Although notable progress has been made, the currently available injectable hydrogels fall short of meeting clinical requirements for MI repair. Therefore this field requires substantial advancement. For example, the regulatory mechanisms of injectable hydrogels in improving cardiac repair and regeneration involve enhancing vascularization in damaged tissue, promoting CM proliferation and regeneration, alleviating the inflammatory response, and inhibiting fibrosis. These mechanisms are interconnected, and addressing any one of them can improve the microenvironment of infarcted myocardium. Hence, the complexity of these molecular mechanisms necessitates the exploration of injectable multifunctional hydrogels that simultaneously inhibit fibrosis, decrease inflammation, promote angiogenesis, and facilitate CM growth for MI repair. Furthermore, although small animals, such as rats, mice, and rabbits, have been extensively used to assess the effectiveness of these injectable hydrogels in MI treatment, research on their applications in large animals and humans remains lacking. Adequate investigations will be crucial before these hydrogels can be considered for clinical implementation. Notably, traditional Chinese medicines have shown promise in treating MI through anti-inflammation and anti-fibrosis activity. Hence, incorporating these medicines into drug delivery-based injectable hydrogels may also offer a viable strategy for further development.
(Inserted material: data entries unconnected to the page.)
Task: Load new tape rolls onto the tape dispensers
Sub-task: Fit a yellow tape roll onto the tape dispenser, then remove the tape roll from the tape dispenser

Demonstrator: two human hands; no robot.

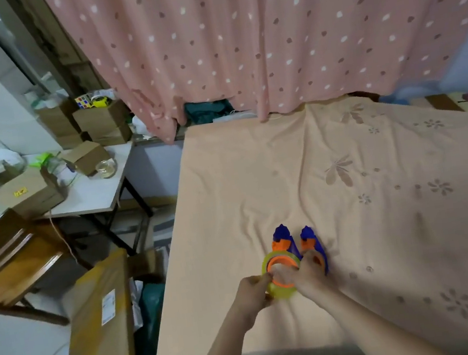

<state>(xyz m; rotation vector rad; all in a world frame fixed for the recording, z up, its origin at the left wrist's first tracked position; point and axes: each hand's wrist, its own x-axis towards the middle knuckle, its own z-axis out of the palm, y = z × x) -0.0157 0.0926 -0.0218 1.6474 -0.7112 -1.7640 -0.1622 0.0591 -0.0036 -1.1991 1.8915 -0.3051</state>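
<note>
Both bare forearms reach toward 12 o'clock. The left hand [254, 291] and the right hand [308, 274] meet, fingers curled and pinching.

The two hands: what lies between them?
In the head view, the yellowish tape roll with its orange hub lies between the left hand and the right hand, both touching it.
</note>
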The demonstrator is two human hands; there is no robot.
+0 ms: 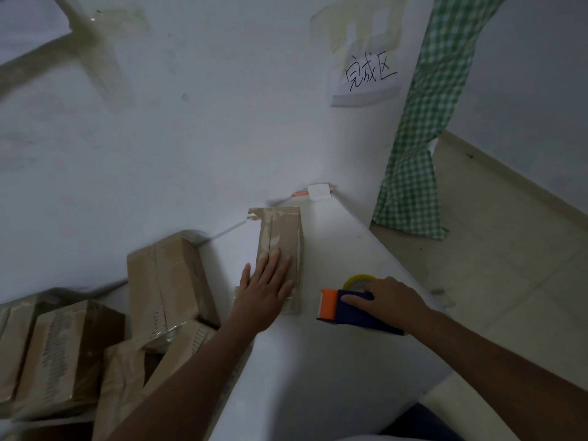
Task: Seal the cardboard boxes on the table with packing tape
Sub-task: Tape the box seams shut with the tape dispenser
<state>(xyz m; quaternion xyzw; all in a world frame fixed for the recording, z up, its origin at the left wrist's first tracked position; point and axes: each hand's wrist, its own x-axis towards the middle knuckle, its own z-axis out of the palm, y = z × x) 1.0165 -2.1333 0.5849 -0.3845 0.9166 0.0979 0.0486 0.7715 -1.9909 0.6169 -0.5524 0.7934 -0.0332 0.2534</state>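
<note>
Head view looks down on a white table [334,361] set against a white wall. On it, a narrow cardboard box [281,237] lies lengthwise, its top seam running away from the person and shiny tape showing on its upper face and far end. The left hand [264,291] rests flat on the near end of this box, fingers straight and spread, gripping nothing. Just right of the box, the right hand [389,300] holds a tape dispenser [346,308] with a blue body and an orange head, fingers wrapped over the body; the roll of clear tape [359,281] sits at the dispenser's far side. The dispenser is near the box but apart from it. Left of the box, a heap of other cardboard boxes [165,281] leans at mixed angles. Beyond the box, on the wall, hangs a paper sign [369,78] with handwritten characters. Right of the box, past the table's edge, a green checked cloth [423,122] hangs down to a pale tiled floor [509,265].
</note>
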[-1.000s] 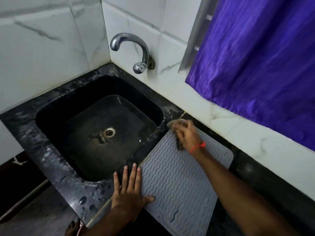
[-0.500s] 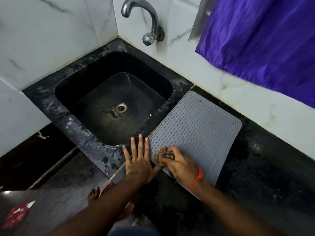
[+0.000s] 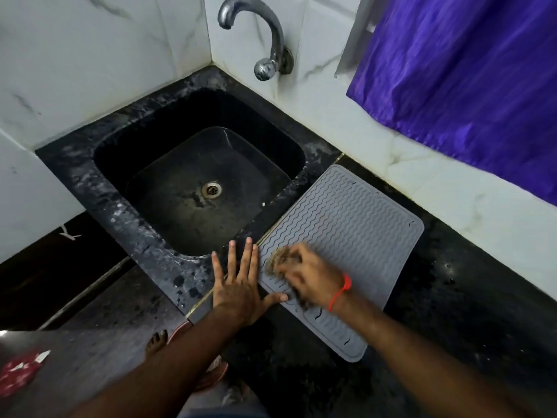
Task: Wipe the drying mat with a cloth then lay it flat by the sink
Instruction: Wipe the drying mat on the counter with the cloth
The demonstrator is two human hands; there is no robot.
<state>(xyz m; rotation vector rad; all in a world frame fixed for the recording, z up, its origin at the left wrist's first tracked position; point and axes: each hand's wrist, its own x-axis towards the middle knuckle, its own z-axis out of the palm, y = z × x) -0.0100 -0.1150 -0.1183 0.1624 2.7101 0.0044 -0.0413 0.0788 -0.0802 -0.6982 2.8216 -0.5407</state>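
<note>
The grey ribbed mat (image 3: pixel 346 236) lies flat on the black counter (image 3: pixel 452 297) just right of the sink (image 3: pixel 199 182), its long axis running from the near counter edge away toward the tiled wall (image 3: pixel 452 182). The right hand (image 3: pixel 310 279) sits on the mat's near left part, fingers curled round a brownish cloth (image 3: pixel 281 259); it is blurred, so the exact grip is hard to read. Most of the mat stretches away from this hand, up and to the right, so the next wiping stroke likely runs along that long axis toward the wall. The left hand (image 3: pixel 238 285) lies flat with fingers straight and spread, holding nothing, resting along the mat's left edge with its thumb on the mat, apparently pinning it against sliding.
</note>
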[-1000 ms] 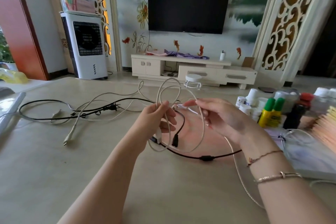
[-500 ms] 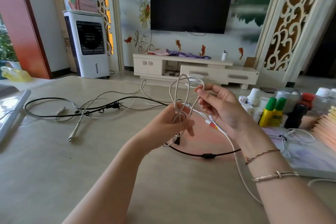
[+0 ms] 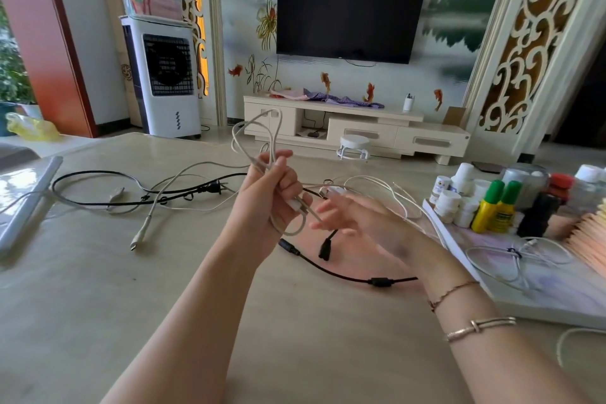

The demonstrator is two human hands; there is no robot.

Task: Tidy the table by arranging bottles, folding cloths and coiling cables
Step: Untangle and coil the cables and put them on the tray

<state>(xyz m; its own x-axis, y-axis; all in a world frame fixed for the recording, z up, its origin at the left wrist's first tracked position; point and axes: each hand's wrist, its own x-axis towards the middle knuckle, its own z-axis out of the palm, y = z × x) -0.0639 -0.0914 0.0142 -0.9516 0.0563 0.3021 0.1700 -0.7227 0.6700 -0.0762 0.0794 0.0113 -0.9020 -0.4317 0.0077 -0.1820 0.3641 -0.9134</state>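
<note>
My left hand [image 3: 273, 193] grips the white cable [image 3: 259, 134] loops so they stay gathered; my right hand [image 3: 357, 220], fingers spread, holds nothing.

Bright daylight from the left (wide-angle bending), right hand [image 3: 357, 223] motion-blurred

1. A dark television [image 3: 352, 10] hangs on the painted wall, far beyond the grip.
2. A low cream cabinet [image 3: 357, 131] stands beneath it.
3. A white stool [image 3: 354, 146] sits beyond the grip, slightly right.
4. A white air cooler [image 3: 164, 75] stands far left of the grip.
</note>
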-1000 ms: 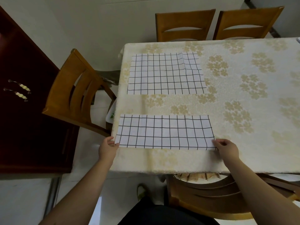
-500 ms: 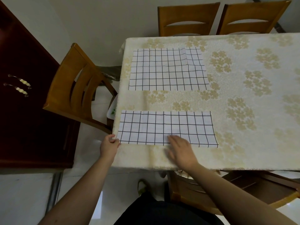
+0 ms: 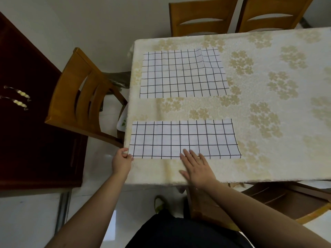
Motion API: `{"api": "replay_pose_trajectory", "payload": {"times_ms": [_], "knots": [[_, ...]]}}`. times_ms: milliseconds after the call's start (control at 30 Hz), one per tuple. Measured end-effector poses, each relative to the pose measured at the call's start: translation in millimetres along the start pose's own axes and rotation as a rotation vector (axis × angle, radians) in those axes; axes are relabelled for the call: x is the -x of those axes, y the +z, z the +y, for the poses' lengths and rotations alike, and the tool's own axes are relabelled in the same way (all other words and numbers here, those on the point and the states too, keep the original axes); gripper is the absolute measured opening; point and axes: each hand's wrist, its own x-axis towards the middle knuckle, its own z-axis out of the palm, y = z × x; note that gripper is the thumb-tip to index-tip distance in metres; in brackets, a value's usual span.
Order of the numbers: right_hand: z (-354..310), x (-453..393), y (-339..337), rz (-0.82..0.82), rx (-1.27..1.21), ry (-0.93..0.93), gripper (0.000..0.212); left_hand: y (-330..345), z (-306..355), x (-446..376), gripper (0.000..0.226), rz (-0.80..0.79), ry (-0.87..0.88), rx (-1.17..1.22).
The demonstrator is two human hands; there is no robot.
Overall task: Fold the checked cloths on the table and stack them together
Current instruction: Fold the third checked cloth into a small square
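Right hand gone from the near right corner of the long, narrow folded white cloth with black checks, where it sat a second ago. Now flat at the middle of that cloth's near edge, fingers straight, tips just over the hem, palm on the counter. Barely shifted from half a second ago.

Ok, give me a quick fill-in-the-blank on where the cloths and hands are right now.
1. The left hand pinches the near cloth at its near-left ____.
2. The right hand lies ____ with straight fingers on that cloth's near edge.
3. The far cloth is touched by ____ hand.
4. The chair at the table's left end is made of ____.

Missing words: corner; flat; neither; wood
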Motion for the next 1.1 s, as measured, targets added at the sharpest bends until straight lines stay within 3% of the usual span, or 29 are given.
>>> {"api": "replay_pose_trajectory", "payload": {"times_ms": [367,567,667,900,1100], "knots": [[76.4,47.1,2.7,0.008,-0.067,0.303,0.073,1.4,3.3,3.4,0.029,-0.023,-0.012,-0.01],[78.9,54.0,1.3,0.03,-0.146,0.501,0.077,3.3,11.1,8.9,0.033,-0.028,-0.019,-0.024],[62.4,45.4,-6.2,0.074,-0.199,0.422,0.072,3.4,17.2,15.0,0.036,-0.005,0.004,-0.055],[6.4,9.9,-18.5,0.069,-0.205,-0.001,0.076,-0.2,40.2,31.6,0.031,0.072,0.078,-0.008],[-11.5,-5.8,-16.0,-0.002,-0.188,-0.027,0.078,2.9,65.2,49.9,0.016,0.027,0.164,0.162]]}}
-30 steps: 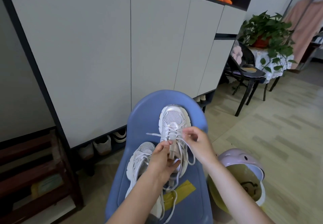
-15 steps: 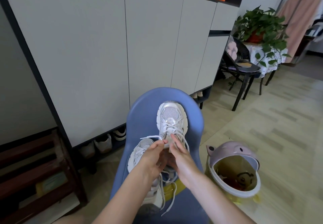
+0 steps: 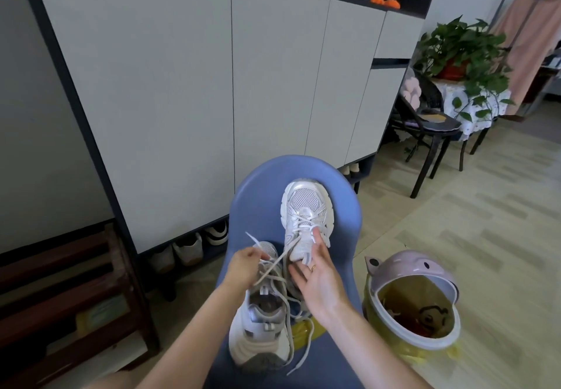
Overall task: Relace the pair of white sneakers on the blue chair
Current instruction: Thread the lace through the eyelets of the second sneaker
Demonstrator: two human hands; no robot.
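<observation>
Two white sneakers lie on the blue chair (image 3: 258,203). The far sneaker (image 3: 306,206) points toward the chair back; the near sneaker (image 3: 261,328) lies left of it, heel toward me, with loose laces trailing over the seat. My left hand (image 3: 243,268) pinches a white lace end (image 3: 253,241) and holds it out to the left, the lace running back to the far sneaker. My right hand (image 3: 317,273) rests with straight fingers on that sneaker's tongue and lacing, holding it down.
A pink-lidded bin (image 3: 416,300) with a yellow liner stands open right of the chair. A white shoe cabinet (image 3: 212,85) rises behind, with shoes under it. A dark wooden rack (image 3: 60,291) is at left. A black chair (image 3: 431,121) and plant table (image 3: 464,54) stand at far right.
My left hand has drawn the lace end out to the left, away from the far sneaker. My right hand has let go of the lace and now lies flat on the sneaker's tongue.
</observation>
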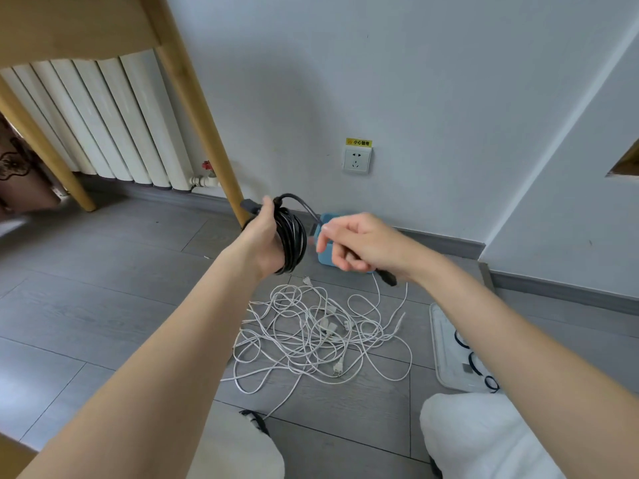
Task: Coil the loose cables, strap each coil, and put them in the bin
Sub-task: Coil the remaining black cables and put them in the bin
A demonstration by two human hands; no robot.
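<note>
A left hand [264, 236] grips a black cable coil [293, 240], fingers curled round it. The right hand [359, 242] pinches its loose end above tangled white cables [321, 337] on the floor.

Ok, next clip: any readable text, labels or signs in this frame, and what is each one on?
"小心触电": black characters on the small yellow warning sticker, stuck on the wall just above the white wall socket. A small symbol at its left end is too small to make out.

No other text is readable; none shows on the black coiled cable, the tangled white cables or the blue plastic bin.
</note>
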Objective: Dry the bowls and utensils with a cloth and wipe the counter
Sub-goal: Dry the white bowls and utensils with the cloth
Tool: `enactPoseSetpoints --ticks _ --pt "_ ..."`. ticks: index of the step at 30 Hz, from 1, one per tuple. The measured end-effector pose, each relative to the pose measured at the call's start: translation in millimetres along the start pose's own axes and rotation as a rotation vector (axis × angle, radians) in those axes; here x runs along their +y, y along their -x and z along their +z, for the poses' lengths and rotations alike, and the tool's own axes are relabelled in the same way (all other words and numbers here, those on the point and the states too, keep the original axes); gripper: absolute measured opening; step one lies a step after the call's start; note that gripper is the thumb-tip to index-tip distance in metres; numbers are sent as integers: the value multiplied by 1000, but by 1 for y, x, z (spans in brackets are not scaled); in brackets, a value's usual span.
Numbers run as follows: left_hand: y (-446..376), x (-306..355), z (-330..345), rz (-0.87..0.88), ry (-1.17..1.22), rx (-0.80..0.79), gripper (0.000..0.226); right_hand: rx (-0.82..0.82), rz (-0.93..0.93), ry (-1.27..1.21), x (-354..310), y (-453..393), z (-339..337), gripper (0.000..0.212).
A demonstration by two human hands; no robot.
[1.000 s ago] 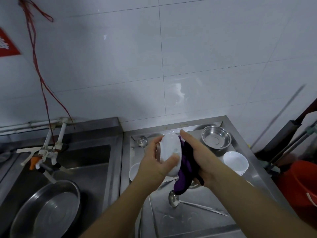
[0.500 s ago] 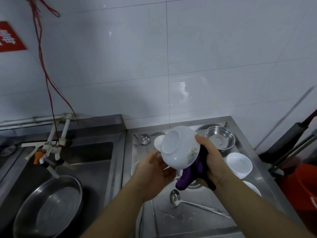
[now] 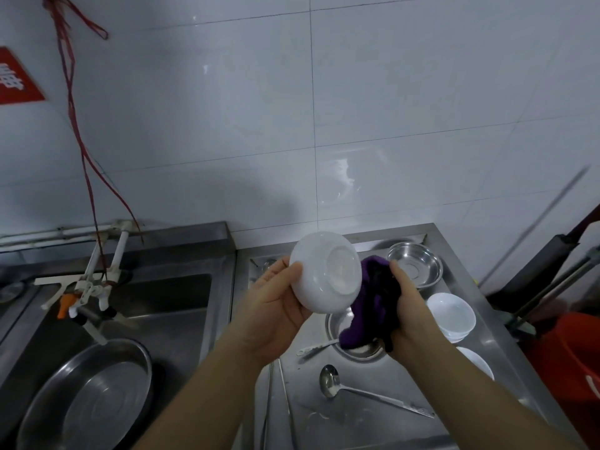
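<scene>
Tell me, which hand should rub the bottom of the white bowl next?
Probably the right hand: it grips the purple cloth right beside the white bowl. The left hand is busy holding the bowl up.

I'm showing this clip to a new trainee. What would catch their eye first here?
First the white bowl, held up mid-frame with its underside toward the camera, gripped at its edge by the left hand. Right beside it, the right hand clutches a bunched purple cloth against the bowl. Below lie a ladle on the steel counter and white bowls at the right.
</scene>
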State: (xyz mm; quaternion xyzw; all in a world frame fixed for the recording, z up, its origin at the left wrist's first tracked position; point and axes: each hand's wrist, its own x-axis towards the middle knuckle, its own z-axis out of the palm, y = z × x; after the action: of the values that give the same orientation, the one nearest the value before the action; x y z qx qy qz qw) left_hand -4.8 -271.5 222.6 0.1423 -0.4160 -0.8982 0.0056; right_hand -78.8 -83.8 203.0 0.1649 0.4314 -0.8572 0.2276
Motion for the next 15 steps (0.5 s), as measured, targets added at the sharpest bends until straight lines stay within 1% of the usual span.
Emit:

In summary, by alteration of their physical and chemical properties or incorporation of therapeutic molecules, injectable hydrogels can be endowed with diverse functionalities that expand their potential in the field of cardiac diseases. We believe that injectable hydrogels have substantial translational prospects for cardiac repair and regeneration. Therefore, further investigation of their clinical viability is warranted.